Top of Supplied entries

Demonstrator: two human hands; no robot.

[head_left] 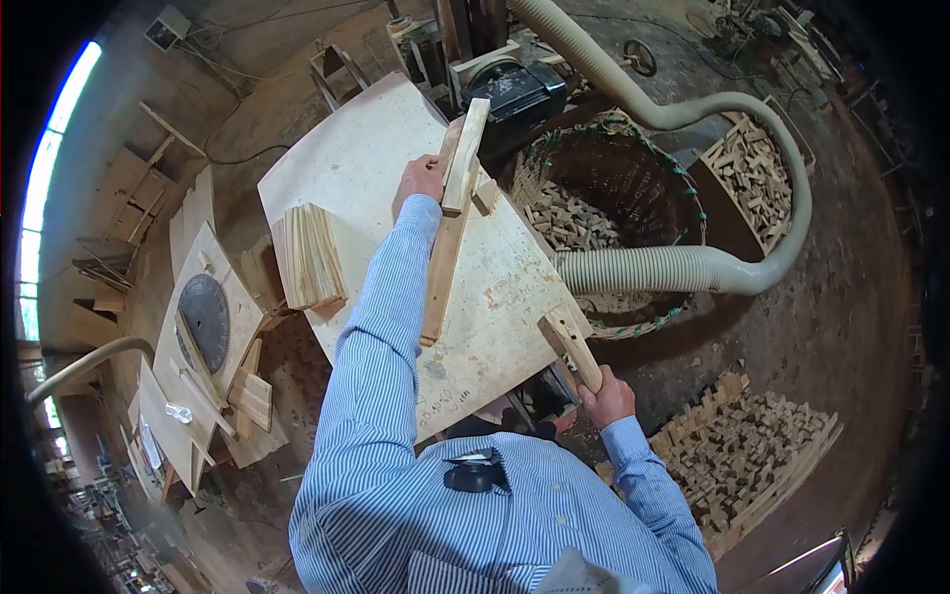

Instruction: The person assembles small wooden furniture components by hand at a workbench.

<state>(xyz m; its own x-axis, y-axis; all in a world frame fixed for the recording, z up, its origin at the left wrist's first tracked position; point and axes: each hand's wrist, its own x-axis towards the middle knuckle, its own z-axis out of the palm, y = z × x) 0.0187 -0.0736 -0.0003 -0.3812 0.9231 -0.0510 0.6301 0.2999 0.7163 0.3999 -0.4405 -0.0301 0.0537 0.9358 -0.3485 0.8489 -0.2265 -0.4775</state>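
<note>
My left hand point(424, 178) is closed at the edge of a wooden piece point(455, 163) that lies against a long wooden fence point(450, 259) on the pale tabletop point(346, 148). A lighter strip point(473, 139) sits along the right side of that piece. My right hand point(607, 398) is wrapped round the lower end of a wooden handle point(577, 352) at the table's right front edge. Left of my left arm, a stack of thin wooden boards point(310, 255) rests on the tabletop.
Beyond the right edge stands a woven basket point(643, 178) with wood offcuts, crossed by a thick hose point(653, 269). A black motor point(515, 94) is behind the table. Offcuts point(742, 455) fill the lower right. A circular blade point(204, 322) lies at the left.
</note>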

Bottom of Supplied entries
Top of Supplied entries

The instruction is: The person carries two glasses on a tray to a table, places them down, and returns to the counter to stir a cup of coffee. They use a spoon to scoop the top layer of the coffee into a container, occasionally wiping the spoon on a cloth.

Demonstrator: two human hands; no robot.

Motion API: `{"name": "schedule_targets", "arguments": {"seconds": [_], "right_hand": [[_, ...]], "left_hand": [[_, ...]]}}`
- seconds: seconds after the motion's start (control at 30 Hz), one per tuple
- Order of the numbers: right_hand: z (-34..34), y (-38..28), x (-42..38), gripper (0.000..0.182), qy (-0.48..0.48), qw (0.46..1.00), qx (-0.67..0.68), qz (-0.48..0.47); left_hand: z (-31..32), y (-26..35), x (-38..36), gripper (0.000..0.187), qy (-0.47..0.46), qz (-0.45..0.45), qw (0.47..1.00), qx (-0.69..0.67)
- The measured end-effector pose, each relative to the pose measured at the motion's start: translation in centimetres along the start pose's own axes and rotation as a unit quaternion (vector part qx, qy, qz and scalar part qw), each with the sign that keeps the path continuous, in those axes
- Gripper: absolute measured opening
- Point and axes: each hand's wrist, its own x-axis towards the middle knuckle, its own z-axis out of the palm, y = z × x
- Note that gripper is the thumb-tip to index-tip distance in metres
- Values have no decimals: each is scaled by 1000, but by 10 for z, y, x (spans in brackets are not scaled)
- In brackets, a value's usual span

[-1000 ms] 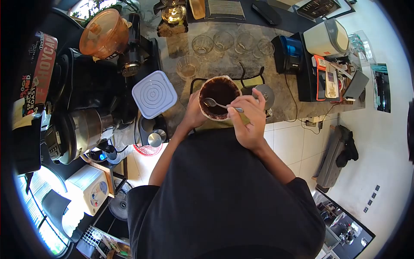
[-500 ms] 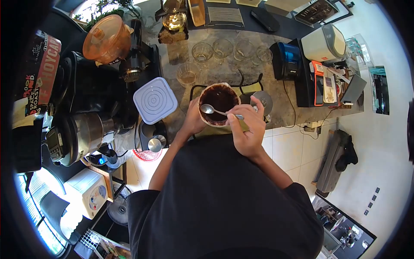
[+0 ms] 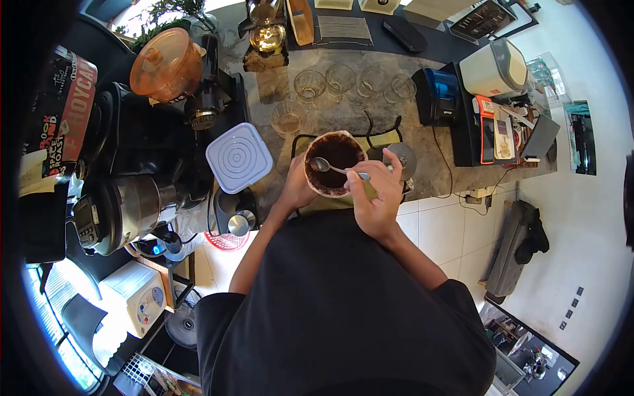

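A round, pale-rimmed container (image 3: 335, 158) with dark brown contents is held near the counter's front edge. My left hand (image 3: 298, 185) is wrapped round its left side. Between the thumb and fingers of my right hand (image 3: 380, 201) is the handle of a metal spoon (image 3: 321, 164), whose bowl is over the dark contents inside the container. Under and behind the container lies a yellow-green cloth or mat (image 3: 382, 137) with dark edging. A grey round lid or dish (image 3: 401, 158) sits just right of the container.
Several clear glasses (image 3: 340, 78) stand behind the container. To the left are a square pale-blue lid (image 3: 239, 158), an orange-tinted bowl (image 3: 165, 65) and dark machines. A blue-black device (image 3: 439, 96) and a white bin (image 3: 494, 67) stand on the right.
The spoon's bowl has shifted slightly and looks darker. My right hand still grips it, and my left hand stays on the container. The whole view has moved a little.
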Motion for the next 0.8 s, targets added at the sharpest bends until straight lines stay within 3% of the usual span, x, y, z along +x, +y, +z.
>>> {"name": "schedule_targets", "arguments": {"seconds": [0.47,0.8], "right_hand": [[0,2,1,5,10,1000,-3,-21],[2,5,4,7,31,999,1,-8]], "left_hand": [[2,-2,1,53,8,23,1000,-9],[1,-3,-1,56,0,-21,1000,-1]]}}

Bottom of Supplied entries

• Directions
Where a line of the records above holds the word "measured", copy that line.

• Output of the task
- The measured end-effector pose, each relative to the pose measured at the motion's start: translation in centimetres along the start pose's own axes and rotation as a unit quaternion (vector part qx, qy, qz and scalar part qw), each with the sign that keeps the path continuous, in those axes
- Gripper: absolute measured opening

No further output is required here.